Exercise goal :: Give the data again in full, with every character unchanged.

######

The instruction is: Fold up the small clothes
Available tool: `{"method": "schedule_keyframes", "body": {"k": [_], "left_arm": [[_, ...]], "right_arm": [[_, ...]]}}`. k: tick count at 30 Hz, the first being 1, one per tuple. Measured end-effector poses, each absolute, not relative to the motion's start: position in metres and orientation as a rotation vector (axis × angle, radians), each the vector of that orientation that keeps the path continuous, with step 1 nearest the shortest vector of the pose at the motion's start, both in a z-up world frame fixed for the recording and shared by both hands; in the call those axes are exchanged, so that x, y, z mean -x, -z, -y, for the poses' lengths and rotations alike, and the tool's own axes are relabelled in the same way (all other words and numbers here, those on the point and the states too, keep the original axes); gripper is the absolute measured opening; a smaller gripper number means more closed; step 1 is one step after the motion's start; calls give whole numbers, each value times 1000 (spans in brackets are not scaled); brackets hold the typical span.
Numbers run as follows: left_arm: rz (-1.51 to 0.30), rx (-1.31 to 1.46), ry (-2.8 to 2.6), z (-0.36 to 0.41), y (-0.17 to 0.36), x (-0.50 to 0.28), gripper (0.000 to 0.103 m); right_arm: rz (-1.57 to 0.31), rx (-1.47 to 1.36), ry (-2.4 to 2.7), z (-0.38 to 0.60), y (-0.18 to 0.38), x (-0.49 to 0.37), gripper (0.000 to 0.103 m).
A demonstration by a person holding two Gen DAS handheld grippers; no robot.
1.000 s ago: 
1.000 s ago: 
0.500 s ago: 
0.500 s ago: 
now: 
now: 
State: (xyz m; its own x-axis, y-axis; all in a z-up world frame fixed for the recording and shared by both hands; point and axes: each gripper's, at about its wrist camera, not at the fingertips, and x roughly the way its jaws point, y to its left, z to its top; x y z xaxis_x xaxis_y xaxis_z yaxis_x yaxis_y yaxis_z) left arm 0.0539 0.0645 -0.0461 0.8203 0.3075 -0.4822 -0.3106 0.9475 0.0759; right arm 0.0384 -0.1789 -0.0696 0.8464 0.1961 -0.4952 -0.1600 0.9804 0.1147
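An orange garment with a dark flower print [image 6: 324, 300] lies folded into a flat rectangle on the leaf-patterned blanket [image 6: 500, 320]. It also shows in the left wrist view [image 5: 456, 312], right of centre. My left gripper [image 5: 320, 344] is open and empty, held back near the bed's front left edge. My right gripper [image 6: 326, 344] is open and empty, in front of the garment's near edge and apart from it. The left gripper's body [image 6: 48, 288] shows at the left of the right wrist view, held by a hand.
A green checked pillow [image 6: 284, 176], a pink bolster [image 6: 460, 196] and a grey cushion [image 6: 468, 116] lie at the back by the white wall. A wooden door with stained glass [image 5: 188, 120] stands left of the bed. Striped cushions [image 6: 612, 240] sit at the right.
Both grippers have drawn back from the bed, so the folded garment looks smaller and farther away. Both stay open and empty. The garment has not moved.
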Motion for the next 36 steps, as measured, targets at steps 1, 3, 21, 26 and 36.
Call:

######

Answer for the task ::
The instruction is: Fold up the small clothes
Available tool: `{"method": "schedule_keyframes", "body": {"k": [_], "left_arm": [[_, ...]], "right_arm": [[_, ...]]}}`. k: tick count at 30 Hz, the first being 1, one per tuple. Measured end-effector poses, each absolute, not relative to the motion's start: position in metres and orientation as a rotation vector (axis × angle, radians), each the vector of that orientation that keeps the path continuous, with step 1 nearest the shortest vector of the pose at the motion's start, both in a z-up world frame fixed for the recording and shared by both hands; in the call those axes are exchanged, so that x, y, z mean -x, -z, -y, for the poses' lengths and rotations alike, and the tool's own axes are relabelled in the same way (all other words and numbers here, those on the point and the states too, keep the original axes); gripper is the absolute measured opening; a smaller gripper number means more closed; step 1 is one step after the motion's start; calls give whole numbers, each value times 1000 (spans in brackets are not scaled); brackets hold the typical span.
Numbers run as follows: left_arm: rz (-1.51 to 0.30), rx (-1.31 to 1.46), ry (-2.8 to 2.6), z (-0.36 to 0.41), y (-0.17 to 0.36), x (-0.50 to 0.28), gripper (0.000 to 0.103 m); right_arm: rz (-1.57 to 0.31), rx (-1.47 to 1.36), ry (-2.4 to 2.7), z (-0.38 to 0.60), y (-0.18 to 0.38), x (-0.49 to 0.37), gripper (0.000 to 0.103 m).
A demonstration by a person holding two Gen DAS handheld grippers; no robot.
1.000 s ago: 
1.000 s ago: 
0.500 s ago: 
0.500 s ago: 
now: 
now: 
State: (xyz m; its own x-axis, y-axis; all in a z-up world frame fixed for the recording and shared by both hands; point and axes: each gripper's, at about its wrist camera, not at the fingertips, and x roughly the way its jaws point, y to its left, z to its top; x y z xaxis_x xaxis_y xaxis_z yaxis_x yaxis_y yaxis_z) left arm 0.0539 0.0645 -0.0461 0.8203 0.3075 -0.4822 -0.3106 0.9475 0.0759; right arm 0.0384 -0.1789 -0.0696 0.8464 0.1961 -0.4952 -0.1600 0.9804 0.1147
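An orange garment with a dark flower print [image 6: 324, 300] lies folded into a flat rectangle on the leaf-patterned blanket [image 6: 500, 320]. It also shows in the left wrist view [image 5: 456, 312], right of centre. My left gripper [image 5: 320, 344] is open and empty, held back near the bed's front left edge. My right gripper [image 6: 326, 344] is open and empty, in front of the garment's near edge and apart from it. The left gripper's body [image 6: 48, 288] shows at the left of the right wrist view, held by a hand.
A green checked pillow [image 6: 284, 176], a pink bolster [image 6: 460, 196] and a grey cushion [image 6: 468, 116] lie at the back by the white wall. A wooden door with stained glass [image 5: 188, 120] stands left of the bed. Striped cushions [image 6: 612, 240] sit at the right.
Both grippers have drawn back from the bed, so the folded garment looks smaller and farther away. Both stay open and empty. The garment has not moved.
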Motion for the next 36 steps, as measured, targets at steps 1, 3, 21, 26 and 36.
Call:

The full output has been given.